|
|
|
|
|
by hueving
3393 days ago
|
|
>but your self-managed hardware is definitely going to be less reliable than Amazon's infrastructure. I don't buy this. I've seen many multi-datacenter self-managed deployments provide better uptime than Amazon web services. You are forgetting that when you own the hardware, you can actually orchestrate maintenance windows with live migrations, etc and then take down an entire datacenter with no impact. Guess when Amazon does maintenance? That's right, you don't know and one screw up can mean instances in "degraded status" (a.k.a. you might as well terminate it and launch a new one) or all of S3 is down during critical business hours. Of course your own hardware in a single data-center is going to be exposed to high probability of failures, but that's the equivalent of using a single instance in EC2 (which I have lost two of in the last 7 years of managing 15 or so of them for a small company). I will admit that it takes strong ops skills to maintain high uptime on your own hardware, but that's just due to a lack of good open source tooling in this area. I would rather see a movement to improve tooling rather than continue to boost the stranglehold the public cloud is putting on everyone. |
|
Self-managed, multi-DC? Congrats on having a lot of money to blow, I guess.
Yes, with enough money you can match Amazon for uptime or scalability or whatever metric you prefer. For the same money you can probably buy triple the capacity in Amazon or your preferred cloud provider, so this is mostly a game for people with really deep pockets, really large scale, or really poor budgeting.
> You are forgetting that when you own the hardware, you can actually orchestrate maintenance windows with live migrations, etc and then take down an entire datacenter with no impact.
How many DCs are you talking about here? Are you self-managing in 4+ DCs? Or are you running in 2 DCs and your capacity is overbuilt by 100+%? In either case, deep pockets are nice to have.
Also, does your maintenance strategy seriously involve bringing down entire DCs? This is kind of absurd and makes half of me jealous of the bathtub full of cash you must bathe in. It makes the other half of me question some engineering decisions you've apparently made.

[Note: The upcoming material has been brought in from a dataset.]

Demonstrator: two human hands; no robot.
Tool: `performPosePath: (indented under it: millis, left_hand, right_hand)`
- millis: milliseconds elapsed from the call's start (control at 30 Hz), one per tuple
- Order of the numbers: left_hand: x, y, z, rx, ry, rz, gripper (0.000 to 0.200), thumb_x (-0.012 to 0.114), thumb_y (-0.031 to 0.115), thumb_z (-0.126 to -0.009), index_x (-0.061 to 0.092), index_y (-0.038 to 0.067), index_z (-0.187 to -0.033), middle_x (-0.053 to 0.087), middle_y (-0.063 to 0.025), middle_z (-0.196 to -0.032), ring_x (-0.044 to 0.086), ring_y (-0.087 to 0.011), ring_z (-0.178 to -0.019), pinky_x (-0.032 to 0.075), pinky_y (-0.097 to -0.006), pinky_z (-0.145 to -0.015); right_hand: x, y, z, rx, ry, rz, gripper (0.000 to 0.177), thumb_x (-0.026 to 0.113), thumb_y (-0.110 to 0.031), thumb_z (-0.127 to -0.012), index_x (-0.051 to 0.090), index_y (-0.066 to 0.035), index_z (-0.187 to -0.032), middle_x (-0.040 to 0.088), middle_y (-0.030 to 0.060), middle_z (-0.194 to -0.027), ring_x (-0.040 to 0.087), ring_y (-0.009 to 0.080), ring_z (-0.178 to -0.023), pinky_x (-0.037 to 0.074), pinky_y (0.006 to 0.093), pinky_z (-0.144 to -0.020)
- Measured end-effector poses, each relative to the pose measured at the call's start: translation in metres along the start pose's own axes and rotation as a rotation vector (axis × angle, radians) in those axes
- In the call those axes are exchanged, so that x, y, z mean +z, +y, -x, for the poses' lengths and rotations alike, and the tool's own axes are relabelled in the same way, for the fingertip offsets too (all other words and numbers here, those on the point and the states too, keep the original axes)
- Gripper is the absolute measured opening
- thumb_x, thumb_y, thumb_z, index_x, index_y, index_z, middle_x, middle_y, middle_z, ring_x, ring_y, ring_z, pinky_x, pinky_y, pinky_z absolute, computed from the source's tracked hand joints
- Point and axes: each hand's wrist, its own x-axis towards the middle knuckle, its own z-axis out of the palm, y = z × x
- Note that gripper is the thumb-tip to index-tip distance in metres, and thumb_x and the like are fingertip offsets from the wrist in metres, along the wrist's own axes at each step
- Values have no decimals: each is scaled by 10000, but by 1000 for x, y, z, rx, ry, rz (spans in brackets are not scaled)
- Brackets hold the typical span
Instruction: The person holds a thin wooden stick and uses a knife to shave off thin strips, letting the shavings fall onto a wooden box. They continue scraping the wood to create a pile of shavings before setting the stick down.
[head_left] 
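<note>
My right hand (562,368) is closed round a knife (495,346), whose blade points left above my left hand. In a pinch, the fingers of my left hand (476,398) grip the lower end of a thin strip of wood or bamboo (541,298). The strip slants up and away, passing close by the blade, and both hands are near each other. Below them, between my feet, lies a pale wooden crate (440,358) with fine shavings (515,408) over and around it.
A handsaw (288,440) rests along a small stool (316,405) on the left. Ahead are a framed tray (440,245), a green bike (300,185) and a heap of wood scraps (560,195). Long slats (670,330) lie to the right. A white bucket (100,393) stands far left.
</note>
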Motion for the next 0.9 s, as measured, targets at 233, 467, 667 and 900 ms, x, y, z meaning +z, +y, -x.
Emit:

> all of S3 is down during critical business hours.
I have trouble believing people when they claim to do significantly better than Amazon (or another favorite cloud provider) for infrastructure uptime. If you stand up a fairly complex system comprised of a number of loosely-coupled services, you're going to end up experiencing some outages, because you'll face the same challenges as Amazon and those guys aren't idiots. You'll lose your message queue due to a bug, or you'll lose a network switch and realize your failover takes 30 minutes to complete instead of the 5 seconds you hoped for, or you'll accidentally DDOS a subsystem when exercising a failover or a system upgrade, or something else. Complex systems fail and when people tell me they built an "internet scale" system with better uptime than Amazon, I'm left to assume that they probably just do a bad job of tracking uptime or else that their systems are not at the scale they imagine. Everyone who builds large systems experiences outages.